For the entries below, report every line that includes the word "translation".
Listed entries: Begin
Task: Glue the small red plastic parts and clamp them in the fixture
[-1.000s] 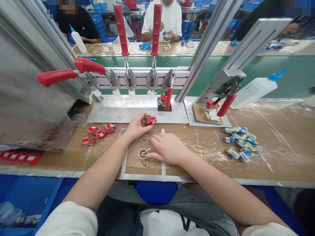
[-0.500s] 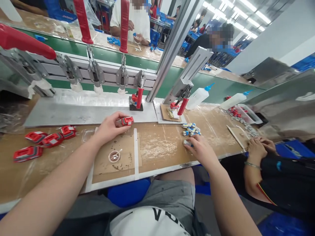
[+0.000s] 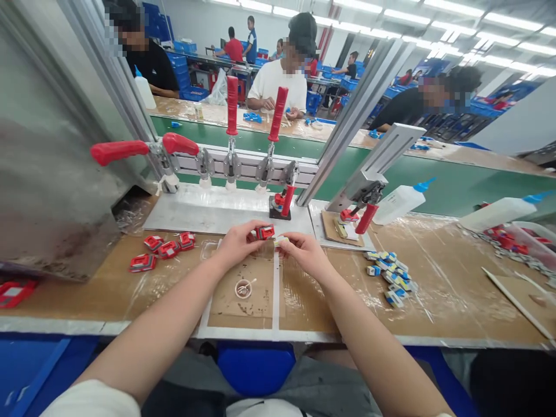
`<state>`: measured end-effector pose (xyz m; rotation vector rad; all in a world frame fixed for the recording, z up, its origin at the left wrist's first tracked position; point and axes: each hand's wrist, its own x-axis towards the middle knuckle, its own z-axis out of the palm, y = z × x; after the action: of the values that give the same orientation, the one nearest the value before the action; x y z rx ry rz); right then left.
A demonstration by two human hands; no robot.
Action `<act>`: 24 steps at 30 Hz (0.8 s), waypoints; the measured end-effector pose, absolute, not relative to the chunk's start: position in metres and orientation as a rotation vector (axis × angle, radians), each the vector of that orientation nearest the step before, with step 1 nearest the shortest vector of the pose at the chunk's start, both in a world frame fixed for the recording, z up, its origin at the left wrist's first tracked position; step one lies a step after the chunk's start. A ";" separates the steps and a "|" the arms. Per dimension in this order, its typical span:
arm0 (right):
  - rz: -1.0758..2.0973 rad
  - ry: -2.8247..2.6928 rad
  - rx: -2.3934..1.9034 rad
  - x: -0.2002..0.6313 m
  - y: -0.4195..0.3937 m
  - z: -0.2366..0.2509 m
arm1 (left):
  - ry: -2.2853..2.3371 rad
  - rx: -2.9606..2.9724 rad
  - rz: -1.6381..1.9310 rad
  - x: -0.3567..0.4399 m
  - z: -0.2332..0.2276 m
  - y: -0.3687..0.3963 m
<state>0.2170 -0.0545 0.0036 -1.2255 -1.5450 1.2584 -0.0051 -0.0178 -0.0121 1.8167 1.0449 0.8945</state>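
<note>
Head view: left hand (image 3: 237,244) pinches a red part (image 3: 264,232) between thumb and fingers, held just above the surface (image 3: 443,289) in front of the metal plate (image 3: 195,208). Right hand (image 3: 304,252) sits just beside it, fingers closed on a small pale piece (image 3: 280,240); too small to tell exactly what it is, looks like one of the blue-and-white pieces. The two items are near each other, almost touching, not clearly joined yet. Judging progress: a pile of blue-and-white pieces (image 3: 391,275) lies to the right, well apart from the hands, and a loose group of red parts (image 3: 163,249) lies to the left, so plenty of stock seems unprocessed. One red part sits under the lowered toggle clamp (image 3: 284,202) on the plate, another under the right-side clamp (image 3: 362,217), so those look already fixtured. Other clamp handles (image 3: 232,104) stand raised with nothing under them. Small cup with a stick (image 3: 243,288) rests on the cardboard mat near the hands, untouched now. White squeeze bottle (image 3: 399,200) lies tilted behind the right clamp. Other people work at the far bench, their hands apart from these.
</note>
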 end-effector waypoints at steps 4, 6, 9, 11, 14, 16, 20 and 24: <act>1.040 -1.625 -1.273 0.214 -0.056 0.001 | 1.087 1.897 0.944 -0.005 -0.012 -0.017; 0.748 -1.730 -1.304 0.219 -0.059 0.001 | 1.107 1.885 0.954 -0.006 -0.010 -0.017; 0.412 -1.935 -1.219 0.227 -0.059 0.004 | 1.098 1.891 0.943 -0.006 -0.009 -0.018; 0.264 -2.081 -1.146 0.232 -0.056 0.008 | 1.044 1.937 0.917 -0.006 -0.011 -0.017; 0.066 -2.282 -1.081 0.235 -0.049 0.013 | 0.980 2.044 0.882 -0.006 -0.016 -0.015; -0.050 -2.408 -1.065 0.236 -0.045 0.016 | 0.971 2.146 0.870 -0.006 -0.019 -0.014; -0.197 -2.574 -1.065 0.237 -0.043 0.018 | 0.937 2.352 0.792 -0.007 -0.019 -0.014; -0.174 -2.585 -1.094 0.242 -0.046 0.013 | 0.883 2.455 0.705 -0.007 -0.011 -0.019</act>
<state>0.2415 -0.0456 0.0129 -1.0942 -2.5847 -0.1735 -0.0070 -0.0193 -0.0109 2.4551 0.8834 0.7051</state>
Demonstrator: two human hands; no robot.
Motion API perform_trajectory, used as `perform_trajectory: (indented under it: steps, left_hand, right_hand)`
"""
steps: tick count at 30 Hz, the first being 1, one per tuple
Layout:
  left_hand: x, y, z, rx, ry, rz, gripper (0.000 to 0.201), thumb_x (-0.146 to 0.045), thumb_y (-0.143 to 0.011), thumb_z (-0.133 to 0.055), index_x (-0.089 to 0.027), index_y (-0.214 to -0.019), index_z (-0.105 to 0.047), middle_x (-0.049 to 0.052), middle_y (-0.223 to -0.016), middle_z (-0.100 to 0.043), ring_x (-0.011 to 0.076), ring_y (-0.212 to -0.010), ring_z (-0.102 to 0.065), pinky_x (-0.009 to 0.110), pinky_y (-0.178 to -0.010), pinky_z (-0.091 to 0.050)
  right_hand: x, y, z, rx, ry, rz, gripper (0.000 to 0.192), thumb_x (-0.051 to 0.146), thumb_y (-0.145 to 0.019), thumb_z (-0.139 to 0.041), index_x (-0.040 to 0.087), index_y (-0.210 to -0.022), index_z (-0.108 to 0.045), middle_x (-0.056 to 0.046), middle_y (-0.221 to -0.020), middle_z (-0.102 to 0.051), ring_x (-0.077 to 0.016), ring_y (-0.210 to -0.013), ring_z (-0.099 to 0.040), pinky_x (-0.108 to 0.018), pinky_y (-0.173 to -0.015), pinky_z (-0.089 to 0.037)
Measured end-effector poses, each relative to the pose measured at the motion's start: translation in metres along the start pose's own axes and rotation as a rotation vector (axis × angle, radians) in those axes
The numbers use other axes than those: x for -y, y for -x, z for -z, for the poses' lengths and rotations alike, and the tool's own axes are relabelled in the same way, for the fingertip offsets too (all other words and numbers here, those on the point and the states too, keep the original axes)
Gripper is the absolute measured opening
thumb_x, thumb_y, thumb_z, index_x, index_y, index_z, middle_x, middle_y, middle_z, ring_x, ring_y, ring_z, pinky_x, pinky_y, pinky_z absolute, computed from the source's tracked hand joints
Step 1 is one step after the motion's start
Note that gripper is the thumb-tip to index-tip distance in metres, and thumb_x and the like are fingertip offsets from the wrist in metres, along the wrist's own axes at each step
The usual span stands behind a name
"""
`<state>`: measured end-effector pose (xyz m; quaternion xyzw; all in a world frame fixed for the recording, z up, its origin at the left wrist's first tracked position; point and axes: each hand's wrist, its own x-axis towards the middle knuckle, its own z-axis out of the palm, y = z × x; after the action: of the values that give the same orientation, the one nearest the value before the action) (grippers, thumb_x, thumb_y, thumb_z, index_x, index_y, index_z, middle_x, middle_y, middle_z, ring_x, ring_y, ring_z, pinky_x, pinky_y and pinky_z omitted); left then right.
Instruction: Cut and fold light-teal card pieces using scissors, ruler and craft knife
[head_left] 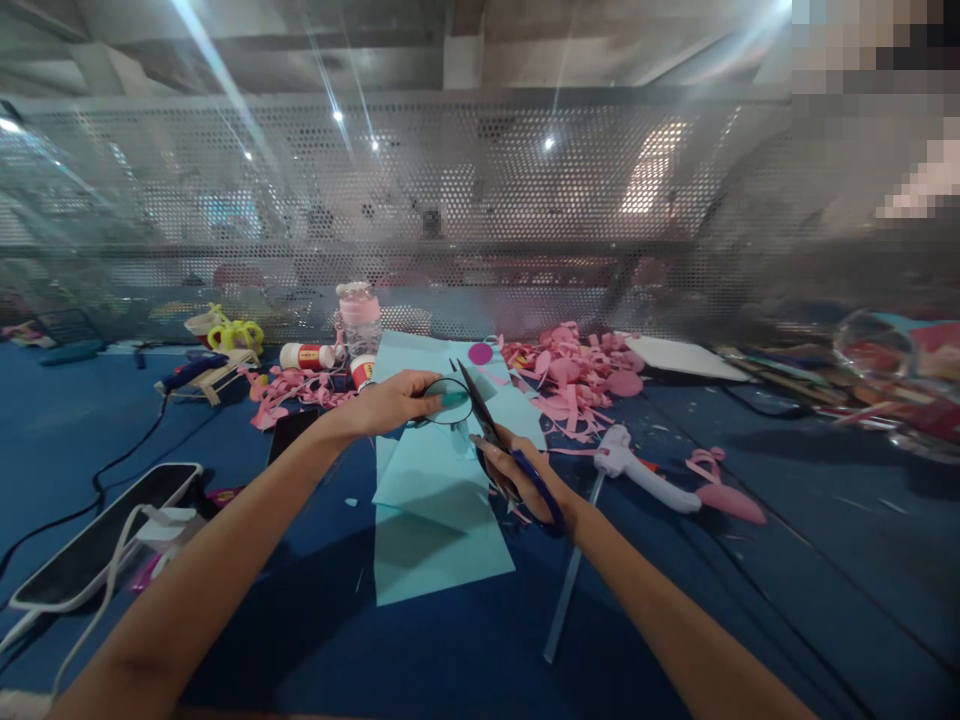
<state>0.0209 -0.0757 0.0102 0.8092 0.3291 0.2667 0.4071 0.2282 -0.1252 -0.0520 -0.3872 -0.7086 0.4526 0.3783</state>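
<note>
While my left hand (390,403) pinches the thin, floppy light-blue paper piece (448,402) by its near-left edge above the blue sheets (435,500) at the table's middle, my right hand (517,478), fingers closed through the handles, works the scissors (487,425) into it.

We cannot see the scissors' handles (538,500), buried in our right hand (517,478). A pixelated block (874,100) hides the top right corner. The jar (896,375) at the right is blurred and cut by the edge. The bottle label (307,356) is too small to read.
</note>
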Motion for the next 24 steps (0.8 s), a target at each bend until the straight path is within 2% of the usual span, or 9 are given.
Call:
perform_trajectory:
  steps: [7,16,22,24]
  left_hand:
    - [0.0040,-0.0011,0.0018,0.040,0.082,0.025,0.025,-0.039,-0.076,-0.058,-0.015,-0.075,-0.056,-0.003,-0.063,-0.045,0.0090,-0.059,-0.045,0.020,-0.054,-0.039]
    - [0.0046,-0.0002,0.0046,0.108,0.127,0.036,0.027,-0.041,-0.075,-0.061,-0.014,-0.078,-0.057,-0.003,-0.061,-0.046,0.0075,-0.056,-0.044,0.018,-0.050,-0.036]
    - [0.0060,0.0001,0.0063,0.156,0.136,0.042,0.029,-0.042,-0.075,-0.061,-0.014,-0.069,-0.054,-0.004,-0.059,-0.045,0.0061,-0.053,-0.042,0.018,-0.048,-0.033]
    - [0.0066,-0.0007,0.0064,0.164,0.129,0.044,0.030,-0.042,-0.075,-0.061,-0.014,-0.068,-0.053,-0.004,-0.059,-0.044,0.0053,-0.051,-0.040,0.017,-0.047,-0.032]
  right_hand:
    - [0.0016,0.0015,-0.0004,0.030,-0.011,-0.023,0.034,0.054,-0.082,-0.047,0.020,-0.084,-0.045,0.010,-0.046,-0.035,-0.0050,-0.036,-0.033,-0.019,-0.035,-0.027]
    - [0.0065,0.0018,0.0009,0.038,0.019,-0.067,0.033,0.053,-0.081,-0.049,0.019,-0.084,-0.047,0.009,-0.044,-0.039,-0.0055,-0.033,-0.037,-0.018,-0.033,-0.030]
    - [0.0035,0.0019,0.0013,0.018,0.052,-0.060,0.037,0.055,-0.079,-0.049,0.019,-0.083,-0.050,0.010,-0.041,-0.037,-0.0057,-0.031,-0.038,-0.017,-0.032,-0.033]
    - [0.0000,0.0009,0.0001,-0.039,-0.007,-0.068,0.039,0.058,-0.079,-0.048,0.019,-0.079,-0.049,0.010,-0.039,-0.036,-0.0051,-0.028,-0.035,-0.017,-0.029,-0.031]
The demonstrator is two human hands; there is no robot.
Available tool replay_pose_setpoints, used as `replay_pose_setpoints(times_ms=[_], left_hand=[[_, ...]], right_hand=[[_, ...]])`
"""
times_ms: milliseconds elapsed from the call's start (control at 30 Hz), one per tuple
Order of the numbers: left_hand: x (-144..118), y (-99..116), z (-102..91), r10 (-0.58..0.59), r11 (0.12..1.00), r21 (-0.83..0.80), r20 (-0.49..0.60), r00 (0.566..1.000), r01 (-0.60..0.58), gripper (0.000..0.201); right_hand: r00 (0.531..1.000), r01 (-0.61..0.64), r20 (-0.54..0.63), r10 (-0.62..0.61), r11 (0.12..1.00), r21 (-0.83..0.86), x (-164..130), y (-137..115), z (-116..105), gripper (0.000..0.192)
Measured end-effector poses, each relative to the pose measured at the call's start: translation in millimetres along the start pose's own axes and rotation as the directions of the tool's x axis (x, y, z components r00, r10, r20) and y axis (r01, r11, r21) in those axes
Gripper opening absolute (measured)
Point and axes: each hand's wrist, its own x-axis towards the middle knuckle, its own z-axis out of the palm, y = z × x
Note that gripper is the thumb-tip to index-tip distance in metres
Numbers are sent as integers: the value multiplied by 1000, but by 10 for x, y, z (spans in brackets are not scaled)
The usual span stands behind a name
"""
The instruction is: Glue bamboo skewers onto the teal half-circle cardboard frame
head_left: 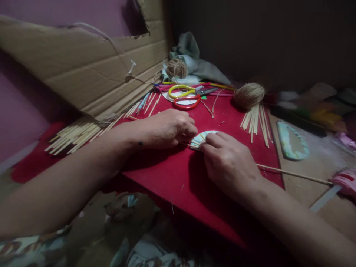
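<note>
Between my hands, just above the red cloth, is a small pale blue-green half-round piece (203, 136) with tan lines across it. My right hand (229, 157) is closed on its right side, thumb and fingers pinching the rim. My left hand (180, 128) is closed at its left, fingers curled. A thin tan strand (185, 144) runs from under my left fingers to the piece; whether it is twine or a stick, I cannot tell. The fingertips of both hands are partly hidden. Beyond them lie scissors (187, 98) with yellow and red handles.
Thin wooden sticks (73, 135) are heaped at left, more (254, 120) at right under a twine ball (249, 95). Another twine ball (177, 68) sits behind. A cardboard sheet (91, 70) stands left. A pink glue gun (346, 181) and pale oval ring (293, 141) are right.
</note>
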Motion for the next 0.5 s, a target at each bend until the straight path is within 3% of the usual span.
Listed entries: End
### Answer area
Measured end-effector poses, each relative to the pose measured at the motion's start: translation in metres along the start pose's own axes and rotation as a rotation vector (axis × angle, radians) in those axes
Measured end-effector poses, each relative to the pose measured at the call's start: translation in millimetres along the start pose's own axes and rotation as the directions of the tool's x axis (x, y, z components r00, r10, r20) and y axis (r01, r11, r21) in those axes

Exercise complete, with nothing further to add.